_BRIEF_: Which lines in the records below contain the word "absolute"? Return each of them.

_INFORMATION GIVEN_:
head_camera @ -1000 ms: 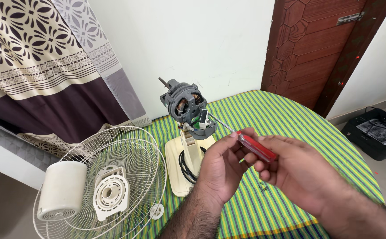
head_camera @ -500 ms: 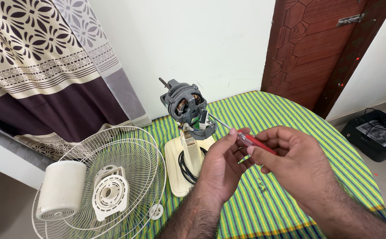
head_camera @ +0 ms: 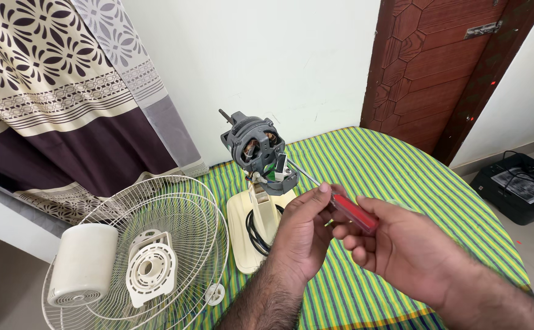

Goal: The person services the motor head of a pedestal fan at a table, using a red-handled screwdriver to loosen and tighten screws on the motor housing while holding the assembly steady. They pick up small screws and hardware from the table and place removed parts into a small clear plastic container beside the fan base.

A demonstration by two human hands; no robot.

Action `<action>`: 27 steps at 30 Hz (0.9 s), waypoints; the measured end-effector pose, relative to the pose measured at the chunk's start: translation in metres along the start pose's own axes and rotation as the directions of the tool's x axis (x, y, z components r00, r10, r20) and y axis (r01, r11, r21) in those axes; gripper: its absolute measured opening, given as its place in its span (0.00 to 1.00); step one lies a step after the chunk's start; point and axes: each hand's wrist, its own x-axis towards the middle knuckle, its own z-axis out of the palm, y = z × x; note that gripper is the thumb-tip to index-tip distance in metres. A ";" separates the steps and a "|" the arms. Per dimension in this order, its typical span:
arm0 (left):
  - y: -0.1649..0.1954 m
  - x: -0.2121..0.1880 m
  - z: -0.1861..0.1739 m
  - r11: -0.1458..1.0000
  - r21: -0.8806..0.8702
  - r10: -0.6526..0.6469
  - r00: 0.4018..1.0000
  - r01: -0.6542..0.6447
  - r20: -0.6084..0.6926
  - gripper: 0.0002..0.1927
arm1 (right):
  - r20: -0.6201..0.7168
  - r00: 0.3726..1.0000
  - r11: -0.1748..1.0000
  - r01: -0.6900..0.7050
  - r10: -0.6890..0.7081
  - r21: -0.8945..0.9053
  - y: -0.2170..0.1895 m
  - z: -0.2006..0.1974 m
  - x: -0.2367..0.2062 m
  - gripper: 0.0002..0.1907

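Over the green striped table point(head_camera: 401, 183), right hand point(head_camera: 407, 256) is closed around a red-handled screwdriver point(head_camera: 352, 212); left hand point(head_camera: 300, 235) pinches its shaft near the handle. The tip points at the grey fan motor point(head_camera: 256, 150) on the cream fan base point(head_camera: 242, 226). Best keep the shaft steadied and in line with the screw. Wire guard point(head_camera: 175, 244) and white motor cover point(head_camera: 83, 263) lie left.

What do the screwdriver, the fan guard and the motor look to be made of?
Screwdriver: red handle, glossy and slightly see-through, likely plastic; thin grey shaft looks like steel. Fan guard: thin wires in a cream coat, probably painted metal. Motor: dull grey housing, cast metal or plastic, with coppery windings showing in the openings.
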 end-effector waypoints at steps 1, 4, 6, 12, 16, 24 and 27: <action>-0.002 0.002 0.000 1.000 -0.006 -0.005 1.000 0.005 -0.027 0.17 | -0.093 0.995 0.997 0.035 -0.042 -0.075 0.001 0.003 -0.002 0.21; -0.006 0.006 0.001 1.000 -0.004 -0.021 0.996 0.020 -0.089 0.17 | -0.246 0.944 0.916 0.113 -0.220 -0.385 -0.003 0.015 -0.011 0.13; -0.006 0.006 0.002 0.999 0.022 -0.027 0.994 0.030 -0.103 0.19 | -0.179 0.917 0.734 0.156 -0.356 -0.661 -0.007 0.023 -0.015 0.15; 0.004 -0.002 0.006 0.986 -0.155 -0.066 0.998 0.064 -0.008 0.21 | -0.268 0.937 0.919 0.112 -0.224 -0.378 -0.011 0.027 -0.016 0.10; 0.002 -0.004 0.004 0.988 -0.139 -0.055 0.996 0.063 0.065 0.19 | -0.172 0.976 0.988 0.121 -0.135 -0.093 -0.010 0.021 -0.015 0.13; -0.014 0.007 -0.009 1.000 -0.027 -0.005 0.999 0.004 -0.036 0.17 | -0.211 0.931 0.847 0.155 -0.297 -0.509 -0.007 0.031 -0.018 0.14; -0.013 0.007 -0.007 0.999 0.009 -0.030 0.997 0.031 -0.065 0.18 | -0.230 0.914 0.804 0.150 -0.335 -0.576 -0.009 0.030 -0.018 0.14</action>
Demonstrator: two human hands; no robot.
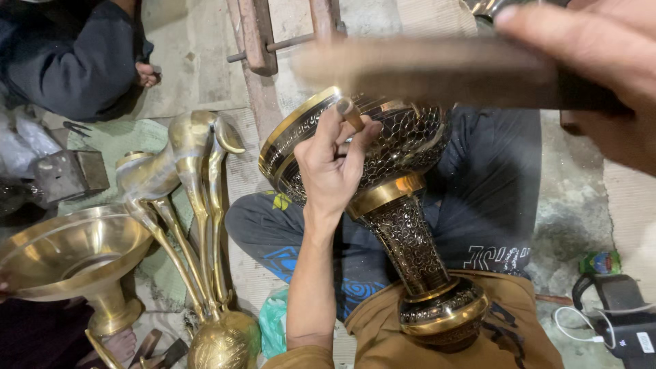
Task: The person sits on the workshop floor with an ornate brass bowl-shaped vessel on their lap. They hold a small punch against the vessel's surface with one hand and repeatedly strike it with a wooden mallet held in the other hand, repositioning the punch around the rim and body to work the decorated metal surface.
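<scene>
My left hand (333,167) pinches a small punch (350,115) against the bowl of the brass vase (383,205), which lies tilted across my lap. My right hand (594,61) grips a blurred mallet (424,72) above it. Most of the vase shows dark engraved pattern; I cannot tell what remains. 2 plain brass pieces (75,253) stand left.

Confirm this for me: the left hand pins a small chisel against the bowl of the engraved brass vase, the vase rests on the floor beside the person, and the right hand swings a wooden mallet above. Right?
Not quite. The head view shows the vase propped on the person's lap, not the floor. The left hand does hold the chisel to its bowl, and the right hand holds the blurred mallet above.
</scene>
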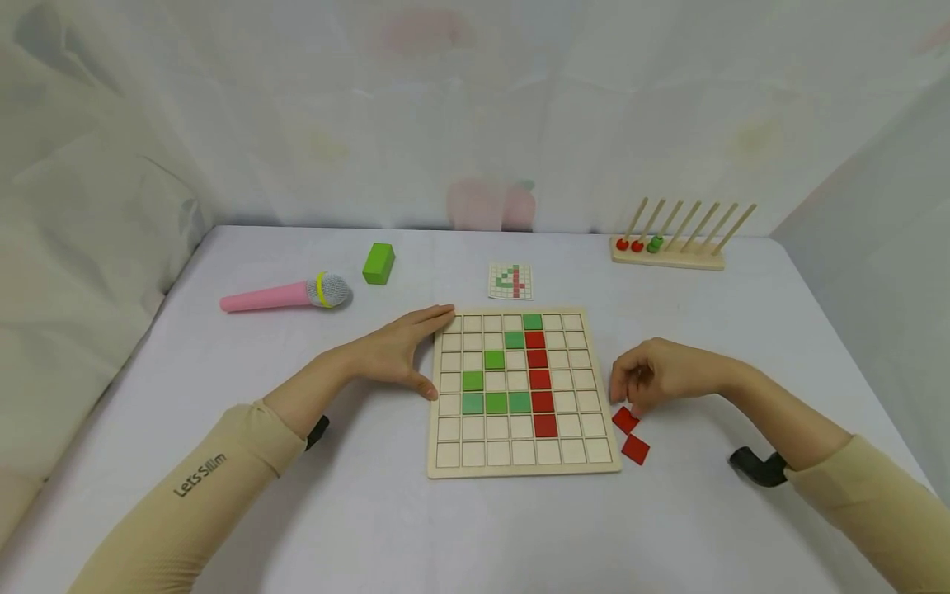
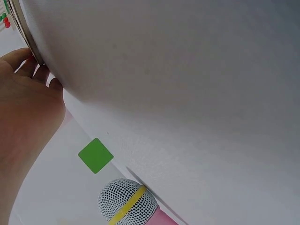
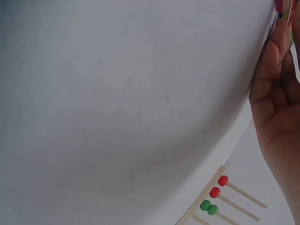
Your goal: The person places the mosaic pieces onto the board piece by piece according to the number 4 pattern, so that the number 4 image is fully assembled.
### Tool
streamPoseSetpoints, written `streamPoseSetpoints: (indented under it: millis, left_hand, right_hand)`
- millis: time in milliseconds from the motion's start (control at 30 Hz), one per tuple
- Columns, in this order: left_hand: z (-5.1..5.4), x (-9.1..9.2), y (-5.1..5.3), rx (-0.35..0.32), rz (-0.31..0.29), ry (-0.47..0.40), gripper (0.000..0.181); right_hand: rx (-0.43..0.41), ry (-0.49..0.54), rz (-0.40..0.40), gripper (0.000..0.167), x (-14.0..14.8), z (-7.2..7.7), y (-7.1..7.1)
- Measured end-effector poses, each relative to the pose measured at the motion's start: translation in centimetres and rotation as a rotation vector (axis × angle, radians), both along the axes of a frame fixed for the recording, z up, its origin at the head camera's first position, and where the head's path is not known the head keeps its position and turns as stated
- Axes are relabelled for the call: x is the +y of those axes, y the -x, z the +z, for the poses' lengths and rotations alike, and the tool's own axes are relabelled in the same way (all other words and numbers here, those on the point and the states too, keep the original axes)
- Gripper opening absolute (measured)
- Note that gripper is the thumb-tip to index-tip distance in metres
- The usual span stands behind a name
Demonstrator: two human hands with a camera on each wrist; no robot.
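In the head view, a square wooden grid board [image 1: 462, 454] lies on the table with green tiles [image 1: 496, 403] and a column of red tiles [image 1: 540, 379] set in its cells. My left hand [image 1: 393, 351] rests against the board's left edge, thumb and fingers spread along it. Off the board's right side, my right hand [image 1: 660, 373] is low over the table with bent fingers. Its fingertips are at the upper edge of a loose red tile [image 1: 625, 421]; a second loose red tile [image 1: 636, 450] lies just in front. The wrist views barely show the fingertips.
A small pattern card [image 1: 500, 282] lies behind the board. At the back left are a pink toy microphone [image 1: 270, 299] and a green block [image 1: 378, 264]. A wooden peg rack [image 1: 668, 259] with red and green beads stands at the back right.
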State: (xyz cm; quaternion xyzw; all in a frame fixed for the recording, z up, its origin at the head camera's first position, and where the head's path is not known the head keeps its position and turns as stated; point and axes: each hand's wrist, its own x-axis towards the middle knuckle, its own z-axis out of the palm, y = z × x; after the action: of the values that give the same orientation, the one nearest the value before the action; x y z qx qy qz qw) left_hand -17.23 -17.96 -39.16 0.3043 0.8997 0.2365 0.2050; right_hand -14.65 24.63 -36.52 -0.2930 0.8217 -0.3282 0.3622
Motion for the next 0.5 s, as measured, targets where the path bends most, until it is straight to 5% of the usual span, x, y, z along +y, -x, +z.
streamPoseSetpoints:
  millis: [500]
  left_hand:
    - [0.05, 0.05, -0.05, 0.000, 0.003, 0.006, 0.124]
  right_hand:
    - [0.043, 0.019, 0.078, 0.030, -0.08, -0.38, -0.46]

_EXERCISE SOLUTION_:
Action `<action>`: 27 steps at 30 Hz (0.9 s), waypoints; the measured end-effector pose, relative to the pose measured at the chunk's start: translation in metres along the start pose's own axes and rotation as the directions of the tool's x axis (x, y, z components r00, r10, r20) and y axis (r01, r11, r21) in those axes; gripper: its absolute measured opening, given as its place in its span (0.00 to 1.00); step one lies a step after the chunk's start; point and axes: each hand's wrist, its own x-axis towards the middle knuckle, its own z-axis out of the palm, y = z × x; note that gripper is the thumb-tip to index-tip distance in metres. A ";" separates the steps and a "|" the arms. Per dimension in this order, its typical span:
- Gripper opening absolute (measured)

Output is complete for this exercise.